In reality, in your shoes, I'd be looking at keeping the carbs down to try to make the following drops a but more manageable.

If that made no sense, just ignore me. I'm harmless. :)
I understood that!
The quicker the spike, the quicker and harder the fall.!

And if you don't throw the ball, you don't need to catch it!
No spike, no fall, no hypo!
 
I understood that!
The quicker the spike, the quicker and harder the fall.!

And if you don't throw the ball, you don't need to catch it!
No spike, no fall, no hypo!
We all need to throw the ball (eat). We just don’t need to throw it hard.
 
We all need to throw the ball (eat).
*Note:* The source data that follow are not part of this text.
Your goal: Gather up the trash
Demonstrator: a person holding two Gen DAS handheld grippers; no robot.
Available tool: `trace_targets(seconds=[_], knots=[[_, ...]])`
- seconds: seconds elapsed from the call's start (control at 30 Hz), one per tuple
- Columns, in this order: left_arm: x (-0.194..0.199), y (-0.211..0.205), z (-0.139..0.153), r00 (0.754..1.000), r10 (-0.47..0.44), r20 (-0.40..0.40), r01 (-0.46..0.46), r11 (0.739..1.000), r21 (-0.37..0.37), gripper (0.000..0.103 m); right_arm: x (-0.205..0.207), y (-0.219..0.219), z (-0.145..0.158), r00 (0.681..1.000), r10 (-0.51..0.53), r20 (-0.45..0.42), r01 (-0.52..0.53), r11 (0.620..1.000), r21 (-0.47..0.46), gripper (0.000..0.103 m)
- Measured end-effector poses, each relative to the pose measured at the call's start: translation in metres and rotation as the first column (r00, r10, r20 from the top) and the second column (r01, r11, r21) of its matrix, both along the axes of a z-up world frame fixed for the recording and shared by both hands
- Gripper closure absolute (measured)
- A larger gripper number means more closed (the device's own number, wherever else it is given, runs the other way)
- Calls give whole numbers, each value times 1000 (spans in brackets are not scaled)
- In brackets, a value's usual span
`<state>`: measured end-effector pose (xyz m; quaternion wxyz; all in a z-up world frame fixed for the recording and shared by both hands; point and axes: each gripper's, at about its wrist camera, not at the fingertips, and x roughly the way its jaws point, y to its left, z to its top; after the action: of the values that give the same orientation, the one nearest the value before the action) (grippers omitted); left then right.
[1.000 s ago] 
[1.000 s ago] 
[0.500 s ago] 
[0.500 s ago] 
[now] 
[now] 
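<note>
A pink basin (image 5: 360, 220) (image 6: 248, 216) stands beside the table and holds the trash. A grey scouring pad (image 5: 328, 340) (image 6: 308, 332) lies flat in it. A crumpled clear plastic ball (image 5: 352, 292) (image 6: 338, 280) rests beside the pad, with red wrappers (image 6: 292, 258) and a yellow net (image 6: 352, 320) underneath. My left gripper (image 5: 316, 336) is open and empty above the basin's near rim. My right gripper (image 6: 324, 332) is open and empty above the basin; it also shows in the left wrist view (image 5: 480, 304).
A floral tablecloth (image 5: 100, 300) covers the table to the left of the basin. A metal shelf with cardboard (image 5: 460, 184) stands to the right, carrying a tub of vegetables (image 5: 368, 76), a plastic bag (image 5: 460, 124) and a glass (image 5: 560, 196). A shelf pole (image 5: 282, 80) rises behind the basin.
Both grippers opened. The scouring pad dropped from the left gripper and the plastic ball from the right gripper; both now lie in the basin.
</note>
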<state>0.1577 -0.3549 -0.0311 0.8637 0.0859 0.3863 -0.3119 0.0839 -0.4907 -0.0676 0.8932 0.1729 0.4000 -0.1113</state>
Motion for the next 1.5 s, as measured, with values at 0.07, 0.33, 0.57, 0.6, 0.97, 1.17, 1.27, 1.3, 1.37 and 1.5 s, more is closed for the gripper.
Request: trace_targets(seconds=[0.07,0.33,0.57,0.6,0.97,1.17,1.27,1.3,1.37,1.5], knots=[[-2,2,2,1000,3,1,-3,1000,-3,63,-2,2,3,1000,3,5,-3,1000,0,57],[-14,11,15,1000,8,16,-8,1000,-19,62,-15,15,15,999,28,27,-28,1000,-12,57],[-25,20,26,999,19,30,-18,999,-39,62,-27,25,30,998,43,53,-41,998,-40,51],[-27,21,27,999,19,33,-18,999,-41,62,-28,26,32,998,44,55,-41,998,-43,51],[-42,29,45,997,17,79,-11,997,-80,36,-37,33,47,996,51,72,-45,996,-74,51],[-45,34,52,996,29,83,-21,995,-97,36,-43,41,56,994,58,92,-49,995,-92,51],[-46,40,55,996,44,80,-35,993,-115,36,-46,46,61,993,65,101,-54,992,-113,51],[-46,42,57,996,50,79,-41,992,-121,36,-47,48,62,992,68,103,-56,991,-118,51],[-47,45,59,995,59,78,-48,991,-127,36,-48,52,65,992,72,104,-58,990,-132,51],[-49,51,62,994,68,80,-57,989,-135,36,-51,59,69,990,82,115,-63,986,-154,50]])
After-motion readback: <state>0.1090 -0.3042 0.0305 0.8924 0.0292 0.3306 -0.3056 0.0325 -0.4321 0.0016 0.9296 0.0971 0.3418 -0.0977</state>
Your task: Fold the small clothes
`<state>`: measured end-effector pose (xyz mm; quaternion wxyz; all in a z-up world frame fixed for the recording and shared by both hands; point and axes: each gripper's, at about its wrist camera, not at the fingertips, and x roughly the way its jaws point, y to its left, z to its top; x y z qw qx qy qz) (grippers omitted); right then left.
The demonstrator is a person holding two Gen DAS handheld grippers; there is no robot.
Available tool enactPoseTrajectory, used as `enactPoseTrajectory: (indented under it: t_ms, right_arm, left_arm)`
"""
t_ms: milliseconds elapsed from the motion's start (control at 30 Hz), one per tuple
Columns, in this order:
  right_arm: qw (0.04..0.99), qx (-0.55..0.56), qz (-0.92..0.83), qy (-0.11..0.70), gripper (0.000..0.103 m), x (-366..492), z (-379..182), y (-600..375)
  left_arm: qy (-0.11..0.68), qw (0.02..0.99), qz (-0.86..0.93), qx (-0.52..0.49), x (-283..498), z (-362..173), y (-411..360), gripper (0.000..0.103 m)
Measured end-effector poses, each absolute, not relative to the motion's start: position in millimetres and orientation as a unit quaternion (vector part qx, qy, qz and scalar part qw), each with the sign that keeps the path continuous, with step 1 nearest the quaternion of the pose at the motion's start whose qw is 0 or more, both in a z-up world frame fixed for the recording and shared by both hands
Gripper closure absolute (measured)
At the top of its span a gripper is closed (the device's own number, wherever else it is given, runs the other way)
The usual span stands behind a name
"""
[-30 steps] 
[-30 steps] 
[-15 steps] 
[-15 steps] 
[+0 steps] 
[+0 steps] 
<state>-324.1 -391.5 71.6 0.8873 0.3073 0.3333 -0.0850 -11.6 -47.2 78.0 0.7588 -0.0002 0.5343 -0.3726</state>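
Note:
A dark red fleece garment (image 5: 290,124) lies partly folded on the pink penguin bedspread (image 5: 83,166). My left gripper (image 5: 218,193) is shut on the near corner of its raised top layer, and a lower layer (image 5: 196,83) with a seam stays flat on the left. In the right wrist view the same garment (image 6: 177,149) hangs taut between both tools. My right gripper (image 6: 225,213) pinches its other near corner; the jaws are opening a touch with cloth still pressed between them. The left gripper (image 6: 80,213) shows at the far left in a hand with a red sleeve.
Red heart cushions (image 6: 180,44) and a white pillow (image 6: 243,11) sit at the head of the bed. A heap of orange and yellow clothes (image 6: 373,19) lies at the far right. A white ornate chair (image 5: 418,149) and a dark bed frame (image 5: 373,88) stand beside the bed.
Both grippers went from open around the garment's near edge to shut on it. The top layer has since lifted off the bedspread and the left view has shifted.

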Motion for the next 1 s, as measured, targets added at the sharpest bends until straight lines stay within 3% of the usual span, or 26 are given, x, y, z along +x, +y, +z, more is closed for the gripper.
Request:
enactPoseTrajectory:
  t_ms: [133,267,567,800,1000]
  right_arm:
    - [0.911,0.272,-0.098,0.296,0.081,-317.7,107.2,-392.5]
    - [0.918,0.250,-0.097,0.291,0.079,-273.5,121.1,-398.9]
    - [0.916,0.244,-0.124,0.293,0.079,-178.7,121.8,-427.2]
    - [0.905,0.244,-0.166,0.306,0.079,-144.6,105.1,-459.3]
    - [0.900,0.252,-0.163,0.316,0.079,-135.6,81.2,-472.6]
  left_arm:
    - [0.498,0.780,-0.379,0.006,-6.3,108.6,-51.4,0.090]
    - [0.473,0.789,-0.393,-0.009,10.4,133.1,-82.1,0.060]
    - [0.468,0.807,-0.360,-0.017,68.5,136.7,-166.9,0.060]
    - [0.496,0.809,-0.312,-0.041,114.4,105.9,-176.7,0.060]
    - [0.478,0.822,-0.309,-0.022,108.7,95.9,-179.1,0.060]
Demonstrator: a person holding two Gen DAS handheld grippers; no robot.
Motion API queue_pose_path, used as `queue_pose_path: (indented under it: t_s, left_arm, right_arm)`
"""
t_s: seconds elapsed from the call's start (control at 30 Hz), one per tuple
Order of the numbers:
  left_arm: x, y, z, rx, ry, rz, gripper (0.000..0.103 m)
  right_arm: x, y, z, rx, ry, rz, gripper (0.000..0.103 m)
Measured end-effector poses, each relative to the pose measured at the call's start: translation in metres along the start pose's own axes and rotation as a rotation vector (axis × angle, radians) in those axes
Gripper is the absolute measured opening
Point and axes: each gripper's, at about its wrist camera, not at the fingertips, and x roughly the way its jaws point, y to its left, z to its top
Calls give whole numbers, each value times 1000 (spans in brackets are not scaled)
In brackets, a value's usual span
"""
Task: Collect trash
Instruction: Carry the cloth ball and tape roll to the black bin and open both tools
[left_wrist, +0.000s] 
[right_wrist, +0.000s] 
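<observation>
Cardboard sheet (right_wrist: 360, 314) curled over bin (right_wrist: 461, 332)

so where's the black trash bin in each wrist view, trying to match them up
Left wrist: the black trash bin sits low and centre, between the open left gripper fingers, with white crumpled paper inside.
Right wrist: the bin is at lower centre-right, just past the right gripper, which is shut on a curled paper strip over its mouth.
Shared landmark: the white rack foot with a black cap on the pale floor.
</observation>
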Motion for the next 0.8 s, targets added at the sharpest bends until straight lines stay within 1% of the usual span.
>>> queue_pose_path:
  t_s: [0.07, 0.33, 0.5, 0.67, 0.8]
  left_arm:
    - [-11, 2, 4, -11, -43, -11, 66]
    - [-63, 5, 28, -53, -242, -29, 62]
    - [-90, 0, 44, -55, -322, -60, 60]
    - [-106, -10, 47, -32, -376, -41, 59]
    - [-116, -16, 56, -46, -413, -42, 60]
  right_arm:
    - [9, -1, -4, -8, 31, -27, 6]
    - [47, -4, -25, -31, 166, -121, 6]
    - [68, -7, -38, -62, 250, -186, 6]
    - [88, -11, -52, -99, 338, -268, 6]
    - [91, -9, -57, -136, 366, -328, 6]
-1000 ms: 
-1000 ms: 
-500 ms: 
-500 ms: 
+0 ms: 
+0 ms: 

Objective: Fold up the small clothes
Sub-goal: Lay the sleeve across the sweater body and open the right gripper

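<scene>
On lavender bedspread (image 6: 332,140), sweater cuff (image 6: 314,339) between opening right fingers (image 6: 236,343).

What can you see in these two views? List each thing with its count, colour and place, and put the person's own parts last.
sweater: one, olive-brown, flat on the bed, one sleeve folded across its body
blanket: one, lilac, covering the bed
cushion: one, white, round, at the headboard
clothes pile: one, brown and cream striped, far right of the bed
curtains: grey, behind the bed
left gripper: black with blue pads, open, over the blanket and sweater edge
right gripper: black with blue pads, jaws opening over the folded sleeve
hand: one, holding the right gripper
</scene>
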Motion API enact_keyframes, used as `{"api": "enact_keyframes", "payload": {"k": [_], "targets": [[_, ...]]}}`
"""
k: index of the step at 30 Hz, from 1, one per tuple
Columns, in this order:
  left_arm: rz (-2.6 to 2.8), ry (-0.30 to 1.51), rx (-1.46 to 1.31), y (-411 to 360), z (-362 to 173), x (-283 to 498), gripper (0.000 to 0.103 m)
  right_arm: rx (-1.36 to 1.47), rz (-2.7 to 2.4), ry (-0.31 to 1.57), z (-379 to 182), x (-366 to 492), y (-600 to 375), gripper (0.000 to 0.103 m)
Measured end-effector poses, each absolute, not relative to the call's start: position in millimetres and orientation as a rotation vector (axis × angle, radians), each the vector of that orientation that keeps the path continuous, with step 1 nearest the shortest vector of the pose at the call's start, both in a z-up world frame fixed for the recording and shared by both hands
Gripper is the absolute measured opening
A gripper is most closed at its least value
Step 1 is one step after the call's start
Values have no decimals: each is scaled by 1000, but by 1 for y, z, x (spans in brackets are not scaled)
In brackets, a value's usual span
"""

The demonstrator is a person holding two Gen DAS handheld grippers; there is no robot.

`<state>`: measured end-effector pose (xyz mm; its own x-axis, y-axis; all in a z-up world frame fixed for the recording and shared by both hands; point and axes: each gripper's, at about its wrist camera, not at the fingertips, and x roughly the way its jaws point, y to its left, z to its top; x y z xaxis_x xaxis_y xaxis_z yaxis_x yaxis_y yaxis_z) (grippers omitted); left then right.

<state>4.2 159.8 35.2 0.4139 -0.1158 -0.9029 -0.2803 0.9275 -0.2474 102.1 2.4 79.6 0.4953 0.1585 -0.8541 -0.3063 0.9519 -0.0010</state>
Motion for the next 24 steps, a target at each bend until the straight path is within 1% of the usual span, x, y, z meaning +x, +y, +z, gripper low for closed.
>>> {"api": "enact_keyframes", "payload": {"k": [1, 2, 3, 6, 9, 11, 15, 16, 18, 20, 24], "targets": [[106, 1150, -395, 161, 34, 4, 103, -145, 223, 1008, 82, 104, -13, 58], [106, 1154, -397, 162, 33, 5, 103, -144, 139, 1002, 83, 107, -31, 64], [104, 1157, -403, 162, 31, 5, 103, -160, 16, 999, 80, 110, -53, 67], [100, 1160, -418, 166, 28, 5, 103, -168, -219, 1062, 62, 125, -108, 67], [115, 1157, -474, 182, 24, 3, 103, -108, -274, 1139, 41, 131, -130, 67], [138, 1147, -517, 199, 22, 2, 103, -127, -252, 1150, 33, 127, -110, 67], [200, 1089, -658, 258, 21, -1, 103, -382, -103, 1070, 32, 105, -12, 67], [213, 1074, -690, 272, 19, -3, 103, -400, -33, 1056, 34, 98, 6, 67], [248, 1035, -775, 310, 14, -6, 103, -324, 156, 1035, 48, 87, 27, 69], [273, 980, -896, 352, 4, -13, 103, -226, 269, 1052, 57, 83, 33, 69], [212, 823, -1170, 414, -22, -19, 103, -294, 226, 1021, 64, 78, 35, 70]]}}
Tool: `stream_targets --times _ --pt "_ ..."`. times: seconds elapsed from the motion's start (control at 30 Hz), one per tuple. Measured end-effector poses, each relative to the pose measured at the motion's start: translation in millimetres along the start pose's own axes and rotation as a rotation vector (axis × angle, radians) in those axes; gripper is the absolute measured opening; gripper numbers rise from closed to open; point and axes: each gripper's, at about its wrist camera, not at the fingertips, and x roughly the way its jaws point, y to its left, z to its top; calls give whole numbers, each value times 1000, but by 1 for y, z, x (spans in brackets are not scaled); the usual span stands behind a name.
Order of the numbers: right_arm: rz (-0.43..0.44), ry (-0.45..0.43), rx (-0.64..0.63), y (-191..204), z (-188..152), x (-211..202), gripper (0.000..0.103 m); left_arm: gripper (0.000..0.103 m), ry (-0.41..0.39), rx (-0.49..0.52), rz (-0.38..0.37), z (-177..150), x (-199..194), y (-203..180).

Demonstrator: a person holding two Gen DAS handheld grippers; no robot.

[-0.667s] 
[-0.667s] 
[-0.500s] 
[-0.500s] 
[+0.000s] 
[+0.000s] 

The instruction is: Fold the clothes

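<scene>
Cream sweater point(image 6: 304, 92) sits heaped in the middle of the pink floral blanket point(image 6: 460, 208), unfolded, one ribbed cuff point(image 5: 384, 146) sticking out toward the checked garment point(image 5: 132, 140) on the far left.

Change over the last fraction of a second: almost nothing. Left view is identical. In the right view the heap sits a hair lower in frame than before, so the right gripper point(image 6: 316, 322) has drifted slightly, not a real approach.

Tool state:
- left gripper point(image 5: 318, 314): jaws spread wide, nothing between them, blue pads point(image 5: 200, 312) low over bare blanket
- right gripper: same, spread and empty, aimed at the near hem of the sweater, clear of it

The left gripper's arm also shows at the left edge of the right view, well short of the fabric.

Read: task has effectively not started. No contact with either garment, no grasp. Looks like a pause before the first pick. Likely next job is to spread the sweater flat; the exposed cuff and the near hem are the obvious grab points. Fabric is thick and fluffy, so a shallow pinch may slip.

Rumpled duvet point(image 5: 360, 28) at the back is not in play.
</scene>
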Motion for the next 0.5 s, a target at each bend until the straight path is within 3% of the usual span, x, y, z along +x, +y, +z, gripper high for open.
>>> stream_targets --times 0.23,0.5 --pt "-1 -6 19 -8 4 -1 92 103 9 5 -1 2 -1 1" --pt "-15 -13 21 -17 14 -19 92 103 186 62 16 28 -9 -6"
We just don’t need to throw it hard.
I'm not an RH, but in this analogy, throwing the ball isn't just eating, it's eating carbohydrates.
Eat purely egg for example , and the ball isn't thrown.
I have experienced the equivalent with Dawn Phenomenon - don't eat and the BG level continues to rise as the liver remains convinced I need glucose to go hunt/gather my breakfast.
Eat a zero carb meal and my BG drops because I have eaten a meal and so no longer need additional glucose (so liver turns off) and I didn't eat any carbs, so my BG wasn't increased by eating that meal!
 
I'm not an RH, but in this analogy, throwing the ball isn't just eating, it's eating carbohydrates.
Eat purely egg for example , and the ball isn't thrown.
I have experienced the equivalent with Dawn Phenomenon - don't eat and the BG level continues to rise as the liver remains convinced I need glucose to go hunt/gather my breakfast.
Eat a zero carb meal and my BG drops because I have eaten a meal and so no longer need additional glucose (so liver turns off) and I didn't eat any carbs, so my BG wasn't increased by eating that meal!
The ball is thrown, but barely leaves then hands.

The "flat line" we see on our Libres (or whatever) will have micromovements if we could measure accurately above, but I do agree the carbs are the energy in the throw.